The State of Minnesota wants to give Faribault County a Christmas gift, but the county commissioners are not so sure they want to accept it.
The gift in question is State Highway 109, an 18-mile stretch of road from Winnebago to Wells.
Doug Haeder and Peter Harff of the Minnesota Department of Transportation (MnDOT) were at a special work session last Tuesday afternoon to discuss the proposal with the County Board.
Haeder calls the proposal a ‘turn-back,’ meaning the state would turn back ownership of the road to the county.
“About 10 years ago we started a highway study to develop a vision of the trunk highway system in the state,” Haeder told the board. “We determined which highways are arterial, and which are collectors.”
It makes sense to MnDOT, Haeder explains, that some roads should actually be county roads. Highway 109 is one of those.

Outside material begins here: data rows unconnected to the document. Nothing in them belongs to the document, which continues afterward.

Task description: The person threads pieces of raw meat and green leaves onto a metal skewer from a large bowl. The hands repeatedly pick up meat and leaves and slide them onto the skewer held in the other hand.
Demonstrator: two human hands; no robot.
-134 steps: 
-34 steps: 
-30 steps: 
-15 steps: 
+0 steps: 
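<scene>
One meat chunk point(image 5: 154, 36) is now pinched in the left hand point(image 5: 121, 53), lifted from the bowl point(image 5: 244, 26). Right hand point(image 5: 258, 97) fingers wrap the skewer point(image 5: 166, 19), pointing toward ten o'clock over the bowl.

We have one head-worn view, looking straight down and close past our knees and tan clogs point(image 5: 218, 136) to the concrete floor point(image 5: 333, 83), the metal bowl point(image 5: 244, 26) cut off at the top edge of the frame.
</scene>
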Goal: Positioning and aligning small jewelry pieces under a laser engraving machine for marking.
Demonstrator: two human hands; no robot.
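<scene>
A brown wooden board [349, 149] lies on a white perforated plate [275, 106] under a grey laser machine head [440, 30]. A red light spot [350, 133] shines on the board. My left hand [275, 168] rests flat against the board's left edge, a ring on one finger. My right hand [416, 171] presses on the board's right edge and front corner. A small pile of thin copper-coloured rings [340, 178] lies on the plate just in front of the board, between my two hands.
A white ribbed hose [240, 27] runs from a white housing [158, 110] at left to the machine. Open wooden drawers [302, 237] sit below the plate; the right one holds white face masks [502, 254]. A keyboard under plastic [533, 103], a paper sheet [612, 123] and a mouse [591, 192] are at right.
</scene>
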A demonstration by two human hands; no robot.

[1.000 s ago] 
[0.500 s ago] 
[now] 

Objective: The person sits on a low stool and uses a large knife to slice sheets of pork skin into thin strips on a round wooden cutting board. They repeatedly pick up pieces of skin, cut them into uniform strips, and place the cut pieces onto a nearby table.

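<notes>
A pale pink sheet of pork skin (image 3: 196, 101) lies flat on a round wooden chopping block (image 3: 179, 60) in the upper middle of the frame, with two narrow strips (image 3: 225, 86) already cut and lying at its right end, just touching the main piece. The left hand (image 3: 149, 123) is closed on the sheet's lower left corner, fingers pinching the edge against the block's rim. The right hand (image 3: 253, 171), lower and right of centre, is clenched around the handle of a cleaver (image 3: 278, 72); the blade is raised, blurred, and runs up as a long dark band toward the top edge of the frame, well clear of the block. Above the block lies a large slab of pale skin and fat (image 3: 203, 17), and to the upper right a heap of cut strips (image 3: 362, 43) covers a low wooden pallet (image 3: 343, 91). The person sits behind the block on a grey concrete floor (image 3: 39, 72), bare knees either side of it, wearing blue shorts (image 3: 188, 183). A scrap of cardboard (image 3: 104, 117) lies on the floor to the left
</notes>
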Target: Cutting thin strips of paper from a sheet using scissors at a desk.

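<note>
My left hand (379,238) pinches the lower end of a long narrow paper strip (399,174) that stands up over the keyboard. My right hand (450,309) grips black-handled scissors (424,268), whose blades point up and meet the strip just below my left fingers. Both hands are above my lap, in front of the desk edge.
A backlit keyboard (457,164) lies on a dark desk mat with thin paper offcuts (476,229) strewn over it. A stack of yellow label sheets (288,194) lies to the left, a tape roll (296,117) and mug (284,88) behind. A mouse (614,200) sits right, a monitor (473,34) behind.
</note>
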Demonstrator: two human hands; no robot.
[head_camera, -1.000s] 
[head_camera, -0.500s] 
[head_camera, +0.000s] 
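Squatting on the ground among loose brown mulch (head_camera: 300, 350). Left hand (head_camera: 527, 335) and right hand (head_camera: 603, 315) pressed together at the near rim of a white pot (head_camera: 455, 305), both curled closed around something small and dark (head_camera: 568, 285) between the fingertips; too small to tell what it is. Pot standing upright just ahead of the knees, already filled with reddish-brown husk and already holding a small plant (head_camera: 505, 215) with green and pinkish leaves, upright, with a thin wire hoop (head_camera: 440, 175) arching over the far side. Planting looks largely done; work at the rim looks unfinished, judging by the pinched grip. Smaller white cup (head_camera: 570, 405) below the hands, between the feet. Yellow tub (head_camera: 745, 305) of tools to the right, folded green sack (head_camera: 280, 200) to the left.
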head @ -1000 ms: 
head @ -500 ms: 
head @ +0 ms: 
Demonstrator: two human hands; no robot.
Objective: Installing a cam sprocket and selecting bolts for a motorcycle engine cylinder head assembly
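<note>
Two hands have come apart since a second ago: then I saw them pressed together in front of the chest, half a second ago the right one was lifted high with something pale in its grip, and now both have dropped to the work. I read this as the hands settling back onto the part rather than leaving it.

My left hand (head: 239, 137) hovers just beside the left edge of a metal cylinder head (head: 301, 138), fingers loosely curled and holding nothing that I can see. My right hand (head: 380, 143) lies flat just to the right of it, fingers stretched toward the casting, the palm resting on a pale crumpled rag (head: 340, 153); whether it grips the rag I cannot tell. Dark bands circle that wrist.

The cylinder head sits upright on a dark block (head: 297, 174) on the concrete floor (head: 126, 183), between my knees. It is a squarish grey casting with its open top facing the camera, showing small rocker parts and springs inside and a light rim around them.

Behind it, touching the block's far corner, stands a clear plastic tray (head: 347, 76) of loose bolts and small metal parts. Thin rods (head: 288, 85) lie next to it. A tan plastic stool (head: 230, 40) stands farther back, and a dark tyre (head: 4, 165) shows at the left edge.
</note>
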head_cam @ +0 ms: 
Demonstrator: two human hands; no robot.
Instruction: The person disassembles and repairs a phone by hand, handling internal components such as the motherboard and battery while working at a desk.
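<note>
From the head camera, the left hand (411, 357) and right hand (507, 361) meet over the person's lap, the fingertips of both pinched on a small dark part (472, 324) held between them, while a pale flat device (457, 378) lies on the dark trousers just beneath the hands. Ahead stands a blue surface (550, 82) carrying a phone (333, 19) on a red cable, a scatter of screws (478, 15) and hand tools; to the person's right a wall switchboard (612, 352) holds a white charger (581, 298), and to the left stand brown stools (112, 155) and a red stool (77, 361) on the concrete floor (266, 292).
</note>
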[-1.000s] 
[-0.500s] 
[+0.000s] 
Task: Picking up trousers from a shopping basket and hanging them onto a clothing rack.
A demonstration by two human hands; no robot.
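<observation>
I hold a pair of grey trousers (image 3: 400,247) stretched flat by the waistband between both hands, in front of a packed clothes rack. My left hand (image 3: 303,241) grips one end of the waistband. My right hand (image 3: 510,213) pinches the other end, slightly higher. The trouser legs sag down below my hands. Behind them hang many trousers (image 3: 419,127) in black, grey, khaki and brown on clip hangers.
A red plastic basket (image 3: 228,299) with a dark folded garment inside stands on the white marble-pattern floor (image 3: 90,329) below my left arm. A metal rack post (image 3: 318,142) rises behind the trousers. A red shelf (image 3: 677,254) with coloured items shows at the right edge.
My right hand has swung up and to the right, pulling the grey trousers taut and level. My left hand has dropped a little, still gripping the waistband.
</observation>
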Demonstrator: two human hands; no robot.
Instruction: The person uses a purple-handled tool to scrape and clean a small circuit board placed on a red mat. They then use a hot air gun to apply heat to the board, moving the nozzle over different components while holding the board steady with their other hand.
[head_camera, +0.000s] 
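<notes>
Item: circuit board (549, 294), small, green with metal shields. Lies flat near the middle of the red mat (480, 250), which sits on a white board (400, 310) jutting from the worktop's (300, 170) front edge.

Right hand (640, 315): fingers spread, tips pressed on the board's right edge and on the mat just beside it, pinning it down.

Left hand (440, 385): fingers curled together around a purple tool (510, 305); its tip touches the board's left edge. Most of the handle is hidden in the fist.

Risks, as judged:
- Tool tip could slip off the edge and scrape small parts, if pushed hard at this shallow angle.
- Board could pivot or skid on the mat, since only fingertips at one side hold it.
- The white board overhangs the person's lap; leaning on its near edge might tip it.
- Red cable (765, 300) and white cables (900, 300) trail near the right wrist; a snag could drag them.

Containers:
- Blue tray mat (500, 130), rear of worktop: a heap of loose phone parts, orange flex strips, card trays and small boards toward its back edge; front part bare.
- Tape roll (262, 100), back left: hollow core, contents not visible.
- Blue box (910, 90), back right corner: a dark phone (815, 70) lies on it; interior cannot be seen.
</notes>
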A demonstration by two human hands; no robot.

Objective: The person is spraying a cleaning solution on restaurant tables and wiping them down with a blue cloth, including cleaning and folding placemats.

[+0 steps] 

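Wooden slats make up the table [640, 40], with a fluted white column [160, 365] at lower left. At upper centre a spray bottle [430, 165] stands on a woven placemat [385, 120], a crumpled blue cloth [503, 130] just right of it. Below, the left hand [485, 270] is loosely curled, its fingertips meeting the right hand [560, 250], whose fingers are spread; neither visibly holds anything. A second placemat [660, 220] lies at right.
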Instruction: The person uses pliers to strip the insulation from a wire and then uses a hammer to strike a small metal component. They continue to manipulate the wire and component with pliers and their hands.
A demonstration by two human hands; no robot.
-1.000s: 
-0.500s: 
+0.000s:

“We call them ‘anomalies,’ sections of highways that don’t fit into the overall state highway system,” he says.
The two MnDOT engineers admitted that Highway 109 is in terrible shape, and needs to be redone.
Harff explained the proposed upgrade to the road, which, he says, will be done in the future whether the road is given to the county or not.
“We plan on milling off the current pavement, and grinding it up and using it as a base,” Harff told the commissioners. “Then we will do a five-inch bituminous overlay.”
He called it better than just an overlay, but short of a total reconstruction.
That got commissioners Tom Loveall and Tom Warmka to comment.
“I think it is like having a leaky barn on the farm,” Warmka comments. “You guys want to put new shingles on it, but the rafters are bad, too.”
Loveall agreed, saying the base is the problem, and needs to be redone.
Harff responded that they would be removing some base, down 13 inches, and also rebuilding some of the shoulders.
Plus, the road will be expanded from 24 feet wide to 28 feet, and shoulders to six feet.
Haeder admitted that the work is not yet on the immediate radar. It had been tentatively set for 2013, but now might be 2015.
“I just don’t see any advantage to the county to make this deal,” Loveall told Haeder. “What does it benefit us?”
The MnDOT engineers admitted that there wasn’t really any advantage to it.
“We are just asking you to consider this proposal,” Haeder says. Loveall thanked him for his honesty.
The board decided to study the proposal, and have a special committee composed of two commissioners and County Engineer John McDonald come back with a recommendation.
Haeder also told the board that there are several other roads in the county that the state wants to ‘turn-back,’ and that he might be back with more proposals in the future.
Those roads include a stretch of Highway 22 south of I-90, and portions of Highways 253 and 254.